* [Required work]: When you reach the line with "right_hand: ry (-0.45" in the listing below, transcribe it and each line after it up to and including the line with "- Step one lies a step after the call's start", exactly and with nothing else.

* [Information shown]:
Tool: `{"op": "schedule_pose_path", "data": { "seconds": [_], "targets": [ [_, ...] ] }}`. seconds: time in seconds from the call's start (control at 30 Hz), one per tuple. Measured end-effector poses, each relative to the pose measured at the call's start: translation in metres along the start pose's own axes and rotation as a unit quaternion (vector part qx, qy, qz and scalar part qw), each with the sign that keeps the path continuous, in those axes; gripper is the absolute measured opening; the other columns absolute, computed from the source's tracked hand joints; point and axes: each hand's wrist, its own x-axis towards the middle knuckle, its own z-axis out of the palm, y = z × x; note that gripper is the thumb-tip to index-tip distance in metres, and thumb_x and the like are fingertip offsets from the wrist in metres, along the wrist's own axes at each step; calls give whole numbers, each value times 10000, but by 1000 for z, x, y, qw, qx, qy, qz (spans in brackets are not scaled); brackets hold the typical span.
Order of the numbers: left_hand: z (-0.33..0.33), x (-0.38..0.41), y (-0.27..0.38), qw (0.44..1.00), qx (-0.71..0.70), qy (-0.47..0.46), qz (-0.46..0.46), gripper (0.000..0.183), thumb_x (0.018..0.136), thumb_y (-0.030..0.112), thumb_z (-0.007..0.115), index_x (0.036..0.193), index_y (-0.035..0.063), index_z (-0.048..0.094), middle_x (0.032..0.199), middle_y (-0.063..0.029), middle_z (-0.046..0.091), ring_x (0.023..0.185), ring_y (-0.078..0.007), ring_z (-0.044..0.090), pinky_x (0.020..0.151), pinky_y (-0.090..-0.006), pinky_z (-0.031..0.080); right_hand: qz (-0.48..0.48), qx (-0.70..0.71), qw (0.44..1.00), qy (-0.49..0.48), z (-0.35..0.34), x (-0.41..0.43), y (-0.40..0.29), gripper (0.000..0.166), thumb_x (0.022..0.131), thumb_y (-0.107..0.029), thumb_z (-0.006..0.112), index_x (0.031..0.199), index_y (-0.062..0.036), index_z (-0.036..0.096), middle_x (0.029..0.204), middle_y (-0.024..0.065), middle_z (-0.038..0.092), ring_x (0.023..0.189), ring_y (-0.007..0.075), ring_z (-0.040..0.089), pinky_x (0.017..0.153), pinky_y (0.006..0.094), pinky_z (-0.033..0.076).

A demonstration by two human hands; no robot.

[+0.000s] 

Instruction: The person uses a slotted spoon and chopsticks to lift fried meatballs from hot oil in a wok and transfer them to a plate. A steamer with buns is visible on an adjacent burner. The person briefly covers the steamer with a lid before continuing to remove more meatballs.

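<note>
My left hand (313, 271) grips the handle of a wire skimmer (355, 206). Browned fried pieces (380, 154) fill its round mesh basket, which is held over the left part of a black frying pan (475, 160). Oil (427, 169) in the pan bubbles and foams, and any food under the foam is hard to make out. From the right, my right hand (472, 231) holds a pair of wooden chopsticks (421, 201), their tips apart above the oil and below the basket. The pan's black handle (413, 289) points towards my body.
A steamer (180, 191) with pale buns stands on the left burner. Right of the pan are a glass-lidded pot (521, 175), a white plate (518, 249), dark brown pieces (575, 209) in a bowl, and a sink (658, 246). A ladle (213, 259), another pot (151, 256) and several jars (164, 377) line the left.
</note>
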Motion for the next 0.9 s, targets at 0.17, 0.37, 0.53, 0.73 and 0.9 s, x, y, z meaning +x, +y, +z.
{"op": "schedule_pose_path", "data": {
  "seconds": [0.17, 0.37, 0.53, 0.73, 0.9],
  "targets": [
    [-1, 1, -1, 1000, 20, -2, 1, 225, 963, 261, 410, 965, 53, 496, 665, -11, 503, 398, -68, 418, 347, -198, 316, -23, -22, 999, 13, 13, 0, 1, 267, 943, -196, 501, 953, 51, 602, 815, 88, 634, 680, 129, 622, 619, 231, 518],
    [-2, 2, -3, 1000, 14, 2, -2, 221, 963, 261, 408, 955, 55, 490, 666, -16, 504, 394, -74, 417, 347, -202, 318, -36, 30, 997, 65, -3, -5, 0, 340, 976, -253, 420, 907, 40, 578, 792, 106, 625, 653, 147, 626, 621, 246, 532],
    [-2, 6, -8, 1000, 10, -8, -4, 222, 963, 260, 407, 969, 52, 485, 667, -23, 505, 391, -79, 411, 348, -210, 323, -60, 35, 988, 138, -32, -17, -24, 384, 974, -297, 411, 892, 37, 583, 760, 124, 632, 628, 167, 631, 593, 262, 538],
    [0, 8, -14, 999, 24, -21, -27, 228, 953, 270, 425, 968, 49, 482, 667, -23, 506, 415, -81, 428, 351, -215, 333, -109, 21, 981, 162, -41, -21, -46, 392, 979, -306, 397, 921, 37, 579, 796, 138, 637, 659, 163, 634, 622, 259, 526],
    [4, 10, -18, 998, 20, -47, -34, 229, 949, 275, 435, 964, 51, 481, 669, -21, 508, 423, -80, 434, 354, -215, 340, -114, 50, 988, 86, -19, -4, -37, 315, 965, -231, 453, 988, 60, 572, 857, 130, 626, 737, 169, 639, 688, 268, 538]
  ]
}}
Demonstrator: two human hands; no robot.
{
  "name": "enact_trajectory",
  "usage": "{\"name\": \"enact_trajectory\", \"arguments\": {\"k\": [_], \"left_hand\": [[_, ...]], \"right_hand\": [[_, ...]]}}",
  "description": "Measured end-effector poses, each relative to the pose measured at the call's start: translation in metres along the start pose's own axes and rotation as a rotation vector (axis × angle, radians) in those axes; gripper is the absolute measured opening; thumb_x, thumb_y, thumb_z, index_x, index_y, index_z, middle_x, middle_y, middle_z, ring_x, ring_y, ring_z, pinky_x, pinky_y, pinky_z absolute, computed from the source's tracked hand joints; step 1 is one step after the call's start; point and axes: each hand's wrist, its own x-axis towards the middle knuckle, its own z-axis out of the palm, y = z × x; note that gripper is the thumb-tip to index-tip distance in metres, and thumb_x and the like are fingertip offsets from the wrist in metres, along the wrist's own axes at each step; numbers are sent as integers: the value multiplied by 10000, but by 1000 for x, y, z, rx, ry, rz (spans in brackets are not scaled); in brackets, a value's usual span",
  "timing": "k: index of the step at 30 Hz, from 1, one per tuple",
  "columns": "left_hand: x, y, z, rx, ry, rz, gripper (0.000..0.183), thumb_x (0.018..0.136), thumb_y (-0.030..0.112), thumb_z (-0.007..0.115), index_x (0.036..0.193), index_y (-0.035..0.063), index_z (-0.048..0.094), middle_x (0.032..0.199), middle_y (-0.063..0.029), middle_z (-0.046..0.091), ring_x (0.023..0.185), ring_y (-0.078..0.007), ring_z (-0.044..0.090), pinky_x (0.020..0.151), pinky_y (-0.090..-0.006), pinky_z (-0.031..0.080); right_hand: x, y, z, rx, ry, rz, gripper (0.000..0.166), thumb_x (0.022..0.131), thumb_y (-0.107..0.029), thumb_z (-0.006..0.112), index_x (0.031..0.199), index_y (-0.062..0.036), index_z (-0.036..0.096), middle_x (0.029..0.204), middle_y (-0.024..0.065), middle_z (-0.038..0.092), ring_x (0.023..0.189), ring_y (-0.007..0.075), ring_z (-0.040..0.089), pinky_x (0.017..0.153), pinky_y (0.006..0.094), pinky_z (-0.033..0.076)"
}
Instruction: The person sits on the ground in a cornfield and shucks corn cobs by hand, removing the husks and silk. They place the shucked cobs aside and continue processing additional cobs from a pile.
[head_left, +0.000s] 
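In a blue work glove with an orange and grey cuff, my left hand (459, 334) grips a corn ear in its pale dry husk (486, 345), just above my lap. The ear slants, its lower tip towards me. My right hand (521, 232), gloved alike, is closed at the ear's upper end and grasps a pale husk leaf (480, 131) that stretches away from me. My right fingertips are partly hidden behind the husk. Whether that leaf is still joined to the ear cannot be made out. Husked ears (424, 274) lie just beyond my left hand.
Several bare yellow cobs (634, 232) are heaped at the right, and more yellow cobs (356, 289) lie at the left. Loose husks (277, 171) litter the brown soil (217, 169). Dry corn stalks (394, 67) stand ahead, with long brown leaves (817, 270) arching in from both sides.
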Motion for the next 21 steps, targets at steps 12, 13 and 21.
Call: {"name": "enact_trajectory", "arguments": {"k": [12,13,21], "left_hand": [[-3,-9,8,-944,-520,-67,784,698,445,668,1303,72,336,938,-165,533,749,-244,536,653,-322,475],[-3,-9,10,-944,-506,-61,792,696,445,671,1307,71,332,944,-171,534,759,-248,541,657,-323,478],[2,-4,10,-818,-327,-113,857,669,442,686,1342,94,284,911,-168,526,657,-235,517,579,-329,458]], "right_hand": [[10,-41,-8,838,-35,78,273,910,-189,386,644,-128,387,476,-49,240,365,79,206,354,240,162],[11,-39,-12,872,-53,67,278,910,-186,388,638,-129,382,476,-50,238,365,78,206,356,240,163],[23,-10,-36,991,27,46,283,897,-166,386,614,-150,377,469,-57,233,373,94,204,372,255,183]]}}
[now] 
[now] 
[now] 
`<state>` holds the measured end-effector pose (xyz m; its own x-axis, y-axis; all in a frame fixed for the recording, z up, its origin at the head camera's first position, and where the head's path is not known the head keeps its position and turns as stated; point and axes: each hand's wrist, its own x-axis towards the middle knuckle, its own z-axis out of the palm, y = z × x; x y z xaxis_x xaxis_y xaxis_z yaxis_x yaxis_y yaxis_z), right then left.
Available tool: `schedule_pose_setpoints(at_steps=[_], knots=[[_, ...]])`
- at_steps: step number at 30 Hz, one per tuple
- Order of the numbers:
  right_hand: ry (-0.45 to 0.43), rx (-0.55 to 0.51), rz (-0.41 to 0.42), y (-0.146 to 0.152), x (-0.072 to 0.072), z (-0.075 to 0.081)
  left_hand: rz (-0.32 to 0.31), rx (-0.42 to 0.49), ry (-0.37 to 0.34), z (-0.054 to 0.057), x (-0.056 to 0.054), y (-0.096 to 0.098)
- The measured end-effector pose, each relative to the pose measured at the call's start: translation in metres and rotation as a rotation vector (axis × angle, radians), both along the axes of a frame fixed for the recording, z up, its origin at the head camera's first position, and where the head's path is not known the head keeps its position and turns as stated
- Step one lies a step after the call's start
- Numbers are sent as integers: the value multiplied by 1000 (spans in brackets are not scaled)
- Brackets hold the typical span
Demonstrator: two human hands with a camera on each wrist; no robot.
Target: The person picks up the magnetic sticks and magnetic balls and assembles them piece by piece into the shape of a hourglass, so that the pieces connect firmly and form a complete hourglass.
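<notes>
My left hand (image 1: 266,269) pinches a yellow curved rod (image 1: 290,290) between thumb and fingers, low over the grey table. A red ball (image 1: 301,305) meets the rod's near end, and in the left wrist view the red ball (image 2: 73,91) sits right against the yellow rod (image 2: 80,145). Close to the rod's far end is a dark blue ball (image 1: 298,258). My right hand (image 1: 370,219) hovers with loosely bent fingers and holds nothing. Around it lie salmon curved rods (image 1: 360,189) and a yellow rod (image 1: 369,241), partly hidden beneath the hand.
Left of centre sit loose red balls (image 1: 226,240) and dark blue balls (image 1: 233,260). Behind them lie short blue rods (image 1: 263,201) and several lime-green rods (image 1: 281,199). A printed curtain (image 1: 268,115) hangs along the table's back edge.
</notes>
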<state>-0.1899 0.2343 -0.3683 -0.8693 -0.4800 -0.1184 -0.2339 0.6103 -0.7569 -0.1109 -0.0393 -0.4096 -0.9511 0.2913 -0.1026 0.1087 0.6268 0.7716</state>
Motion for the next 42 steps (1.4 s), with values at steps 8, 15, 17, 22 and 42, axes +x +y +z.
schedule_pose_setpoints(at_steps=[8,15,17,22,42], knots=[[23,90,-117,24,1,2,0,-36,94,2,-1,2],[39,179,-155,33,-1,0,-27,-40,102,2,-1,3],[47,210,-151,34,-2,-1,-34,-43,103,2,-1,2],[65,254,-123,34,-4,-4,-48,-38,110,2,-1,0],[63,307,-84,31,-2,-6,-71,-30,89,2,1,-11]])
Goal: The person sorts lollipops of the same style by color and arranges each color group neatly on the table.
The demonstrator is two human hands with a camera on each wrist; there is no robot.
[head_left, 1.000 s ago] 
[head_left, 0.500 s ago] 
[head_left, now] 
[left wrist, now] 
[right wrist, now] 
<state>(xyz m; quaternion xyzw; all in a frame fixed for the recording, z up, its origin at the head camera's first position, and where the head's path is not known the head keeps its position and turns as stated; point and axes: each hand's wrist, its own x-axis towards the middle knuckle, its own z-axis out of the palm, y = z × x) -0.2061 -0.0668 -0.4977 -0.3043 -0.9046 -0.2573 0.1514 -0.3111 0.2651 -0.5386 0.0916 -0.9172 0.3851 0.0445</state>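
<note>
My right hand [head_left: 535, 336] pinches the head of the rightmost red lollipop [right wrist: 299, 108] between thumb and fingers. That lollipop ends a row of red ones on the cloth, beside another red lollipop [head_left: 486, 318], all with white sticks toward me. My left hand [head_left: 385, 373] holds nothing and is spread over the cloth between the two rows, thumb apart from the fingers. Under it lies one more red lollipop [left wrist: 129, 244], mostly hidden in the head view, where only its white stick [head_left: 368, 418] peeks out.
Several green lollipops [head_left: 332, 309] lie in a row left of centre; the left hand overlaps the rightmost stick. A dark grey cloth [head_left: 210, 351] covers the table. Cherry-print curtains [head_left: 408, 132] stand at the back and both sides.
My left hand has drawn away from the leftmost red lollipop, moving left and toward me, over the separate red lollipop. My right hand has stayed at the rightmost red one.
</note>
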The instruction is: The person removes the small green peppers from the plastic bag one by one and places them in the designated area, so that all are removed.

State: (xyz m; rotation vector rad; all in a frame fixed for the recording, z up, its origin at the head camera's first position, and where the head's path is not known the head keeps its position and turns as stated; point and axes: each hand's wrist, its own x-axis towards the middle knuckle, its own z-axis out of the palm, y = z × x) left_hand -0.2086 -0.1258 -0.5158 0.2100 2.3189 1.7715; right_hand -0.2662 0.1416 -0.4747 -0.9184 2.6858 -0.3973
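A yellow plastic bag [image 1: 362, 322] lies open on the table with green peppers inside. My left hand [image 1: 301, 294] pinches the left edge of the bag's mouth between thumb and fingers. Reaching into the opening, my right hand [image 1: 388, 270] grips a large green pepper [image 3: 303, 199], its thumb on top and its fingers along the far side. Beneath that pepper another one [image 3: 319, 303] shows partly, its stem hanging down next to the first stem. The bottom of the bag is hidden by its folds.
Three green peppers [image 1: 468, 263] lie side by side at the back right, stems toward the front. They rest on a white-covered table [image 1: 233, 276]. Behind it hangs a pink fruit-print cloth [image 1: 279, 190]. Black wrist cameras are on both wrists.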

* [Completed task]:
  right_hand: ry (-0.45 to 0.43), rx (-0.55 to 0.51), rz (-0.41 to 0.42), y (-0.146 to 0.152), x (-0.072 to 0.072), z (-0.075 to 0.081)
  left_hand: rz (-0.32 to 0.31), rx (-0.42 to 0.49), ry (-0.37 to 0.34), z (-0.054 to 0.057), x (-0.056 to 0.054), y (-0.096 to 0.098)
- The measured end-effector pose, each relative to the pose measured at the call's start: translation in metres and rotation as a rotation vector (axis × angle, radians), both along the axes of a frame fixed for the recording, z up, its origin at the head camera's first position, and where the head's path is not known the head keeps its position and turns as stated
- Step one lies a step after the call's start

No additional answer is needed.